The bill, which passed the House by a vote of 217 to 213, has no chance in the evenly divided Senate, where support from at least 10 Republicans would be required to overcome a filibuster. House approval of H.R. 1808 is therefore a symbolic act aimed at energizing Democrats and encouraging them to vote in this fall’s elections. But several House Democrats, whose objections nearly derailed today’s vote, worried that it would hurt their party’s candidates more than it would help them.

That fear seems rational given what happened after Congress approved similar legislation in 1994: Democrats lost control of the House and Senate. Recent polling data provide further reason to think that the House vote to revive the ban, which expired in 2004, could be politically perilous.

“There was uncertainty that an assault weapons ban has the votes in a chamber where Democrats have only a razor-thin four-member majority,” The Washington Post noted on Wednesday. “Rep.
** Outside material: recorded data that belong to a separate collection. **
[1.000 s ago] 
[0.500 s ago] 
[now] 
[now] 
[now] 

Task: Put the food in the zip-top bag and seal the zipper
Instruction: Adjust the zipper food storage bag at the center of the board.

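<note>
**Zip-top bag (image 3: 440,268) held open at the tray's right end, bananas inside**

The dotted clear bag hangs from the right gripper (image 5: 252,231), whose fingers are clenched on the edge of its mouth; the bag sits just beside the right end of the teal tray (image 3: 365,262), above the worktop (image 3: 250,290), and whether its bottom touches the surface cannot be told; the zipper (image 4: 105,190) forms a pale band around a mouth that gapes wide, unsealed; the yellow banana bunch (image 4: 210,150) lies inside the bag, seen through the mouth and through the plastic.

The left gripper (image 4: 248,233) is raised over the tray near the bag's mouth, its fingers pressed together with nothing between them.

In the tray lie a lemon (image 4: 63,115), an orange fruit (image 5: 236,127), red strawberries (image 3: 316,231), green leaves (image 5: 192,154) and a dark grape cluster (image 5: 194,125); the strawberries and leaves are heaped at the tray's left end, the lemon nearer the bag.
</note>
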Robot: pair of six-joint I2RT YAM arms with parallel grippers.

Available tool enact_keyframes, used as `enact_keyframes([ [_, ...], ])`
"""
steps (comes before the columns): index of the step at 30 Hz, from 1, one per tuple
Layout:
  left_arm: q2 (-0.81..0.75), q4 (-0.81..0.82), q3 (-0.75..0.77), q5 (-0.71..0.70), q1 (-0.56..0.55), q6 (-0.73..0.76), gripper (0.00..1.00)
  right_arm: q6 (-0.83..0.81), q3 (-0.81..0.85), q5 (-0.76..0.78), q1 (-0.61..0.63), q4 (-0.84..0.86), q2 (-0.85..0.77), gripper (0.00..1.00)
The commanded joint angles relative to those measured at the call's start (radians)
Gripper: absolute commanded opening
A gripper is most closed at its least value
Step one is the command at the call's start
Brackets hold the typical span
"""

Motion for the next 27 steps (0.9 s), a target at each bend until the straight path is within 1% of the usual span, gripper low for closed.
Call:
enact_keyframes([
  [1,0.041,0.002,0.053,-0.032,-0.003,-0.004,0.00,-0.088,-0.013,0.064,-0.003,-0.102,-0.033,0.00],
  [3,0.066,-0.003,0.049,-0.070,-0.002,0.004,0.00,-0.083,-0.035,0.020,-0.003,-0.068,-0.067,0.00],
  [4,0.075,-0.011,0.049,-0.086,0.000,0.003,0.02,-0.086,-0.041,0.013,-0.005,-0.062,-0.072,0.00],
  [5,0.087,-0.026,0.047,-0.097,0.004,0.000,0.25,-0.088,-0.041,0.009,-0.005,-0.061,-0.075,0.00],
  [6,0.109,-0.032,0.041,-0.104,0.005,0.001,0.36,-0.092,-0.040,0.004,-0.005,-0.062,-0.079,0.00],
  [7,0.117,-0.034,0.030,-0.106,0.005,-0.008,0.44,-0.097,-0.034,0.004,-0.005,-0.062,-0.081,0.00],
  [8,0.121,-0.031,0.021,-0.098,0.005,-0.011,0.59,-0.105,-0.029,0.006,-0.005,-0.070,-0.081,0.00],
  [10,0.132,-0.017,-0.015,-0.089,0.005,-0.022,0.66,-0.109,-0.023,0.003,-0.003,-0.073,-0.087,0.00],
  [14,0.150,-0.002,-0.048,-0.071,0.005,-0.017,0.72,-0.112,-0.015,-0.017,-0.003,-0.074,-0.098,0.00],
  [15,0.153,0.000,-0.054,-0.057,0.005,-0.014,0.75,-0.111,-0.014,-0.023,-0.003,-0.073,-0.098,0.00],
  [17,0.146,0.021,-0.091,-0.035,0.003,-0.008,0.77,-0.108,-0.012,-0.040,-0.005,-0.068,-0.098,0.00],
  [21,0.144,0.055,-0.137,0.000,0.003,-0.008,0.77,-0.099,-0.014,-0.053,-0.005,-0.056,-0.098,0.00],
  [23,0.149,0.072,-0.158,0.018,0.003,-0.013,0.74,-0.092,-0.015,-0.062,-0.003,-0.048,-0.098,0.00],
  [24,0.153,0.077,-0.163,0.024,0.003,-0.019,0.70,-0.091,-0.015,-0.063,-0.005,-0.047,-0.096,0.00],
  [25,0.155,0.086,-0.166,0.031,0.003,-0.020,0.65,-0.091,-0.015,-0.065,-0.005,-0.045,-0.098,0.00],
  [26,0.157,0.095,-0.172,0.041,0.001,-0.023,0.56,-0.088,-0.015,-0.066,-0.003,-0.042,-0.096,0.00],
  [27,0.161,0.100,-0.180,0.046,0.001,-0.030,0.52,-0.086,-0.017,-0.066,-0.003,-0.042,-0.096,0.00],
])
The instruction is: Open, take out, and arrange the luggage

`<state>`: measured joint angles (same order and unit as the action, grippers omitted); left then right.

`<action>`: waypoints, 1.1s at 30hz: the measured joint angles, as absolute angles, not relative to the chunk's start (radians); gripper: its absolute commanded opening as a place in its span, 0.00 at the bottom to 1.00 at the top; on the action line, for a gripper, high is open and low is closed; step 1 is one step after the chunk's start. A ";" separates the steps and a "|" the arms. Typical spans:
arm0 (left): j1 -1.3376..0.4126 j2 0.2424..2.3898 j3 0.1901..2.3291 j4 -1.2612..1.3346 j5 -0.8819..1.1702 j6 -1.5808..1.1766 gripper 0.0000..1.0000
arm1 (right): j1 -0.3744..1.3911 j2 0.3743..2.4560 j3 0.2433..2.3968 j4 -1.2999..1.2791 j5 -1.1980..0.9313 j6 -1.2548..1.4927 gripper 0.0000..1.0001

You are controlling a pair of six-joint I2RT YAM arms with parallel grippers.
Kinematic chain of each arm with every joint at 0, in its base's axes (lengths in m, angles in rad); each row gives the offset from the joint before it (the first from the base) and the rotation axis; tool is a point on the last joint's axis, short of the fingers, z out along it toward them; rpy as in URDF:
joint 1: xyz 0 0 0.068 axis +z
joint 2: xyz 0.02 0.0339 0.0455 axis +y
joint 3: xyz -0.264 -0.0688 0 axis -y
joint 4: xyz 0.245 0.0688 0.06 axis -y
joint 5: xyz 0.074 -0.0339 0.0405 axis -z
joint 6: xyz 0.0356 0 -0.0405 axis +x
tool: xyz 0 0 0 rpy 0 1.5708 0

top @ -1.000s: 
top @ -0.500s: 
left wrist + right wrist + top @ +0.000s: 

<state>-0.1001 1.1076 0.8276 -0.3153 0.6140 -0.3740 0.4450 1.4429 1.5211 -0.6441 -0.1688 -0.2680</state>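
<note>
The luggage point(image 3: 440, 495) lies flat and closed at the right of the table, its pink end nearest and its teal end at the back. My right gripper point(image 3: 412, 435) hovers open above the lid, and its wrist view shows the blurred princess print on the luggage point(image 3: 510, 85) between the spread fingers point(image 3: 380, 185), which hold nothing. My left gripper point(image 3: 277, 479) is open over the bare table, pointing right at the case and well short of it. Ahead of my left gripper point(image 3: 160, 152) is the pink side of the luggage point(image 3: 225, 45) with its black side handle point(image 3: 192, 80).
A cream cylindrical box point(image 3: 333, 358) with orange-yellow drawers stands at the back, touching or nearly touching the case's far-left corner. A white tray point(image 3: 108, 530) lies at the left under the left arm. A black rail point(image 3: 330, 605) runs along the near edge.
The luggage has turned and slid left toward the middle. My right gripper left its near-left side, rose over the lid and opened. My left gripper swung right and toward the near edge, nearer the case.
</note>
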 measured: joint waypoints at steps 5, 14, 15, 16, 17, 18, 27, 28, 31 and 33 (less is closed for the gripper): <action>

Kurt Schrader (D-Ore.), who recently lost his primary bid to a liberal Democrat, has publicly said he would vote against the ban. Other front-line members representing rural districts also expressed hesitancy in backing it.”

Schrader argued that approving H.R. 1808 would cost Democrats in November. “This is a bill that destroyed the Democrats in ’94,” he told Politico earlier this month. “Do we really have a death wish list as Democrats?”

Vic Fazio, a former chair of the House Democratic Caucus who represented two California districts from 1979 to 1999, agrees with Schrader’s take on what happened in 1994. By folding the “assault weapon” ban into the 1994 crime bill, Fazio told The Daily Beast in 2019, “we put a lot of folks on the line…In really strong gun states, it was seen as poison.”

In addition to Schrader, who was a firm no, at least three other House Democrats seemed to have doubts about H.R. 1808. Reps. Peter DeFazio (D–Ore.) and Mike Thompson (D–Calif.) declined to say whether they would vote for it. According to Politico, even Rep. Jim Cooper (D–Tenn.), who was listed as a cosponsor of the bill, said “he wanted to see the language,” which did not bode well.

“Last time, we didn’t necessarily define ‘semi-automatic [assault weapon]’ very well,” Cooper told Politico. Nor does the new, supposedly improved version.

Like H.R. 1808, the 1994 ban covered a bunch of listed models, along with “copies” of them. Also like H.R. 1808, it included a more general definition of prohibited rifles, which hinged on the presence or absence of five features: a folding or telescoping stock, a pistol grip, a bayonet mount, a grenade launcher, or a “flash suppressor or threaded barrel designed to accommodate a flash suppressor.” Any two of those transformed a legal rifle into a prohibited “assault weapon.”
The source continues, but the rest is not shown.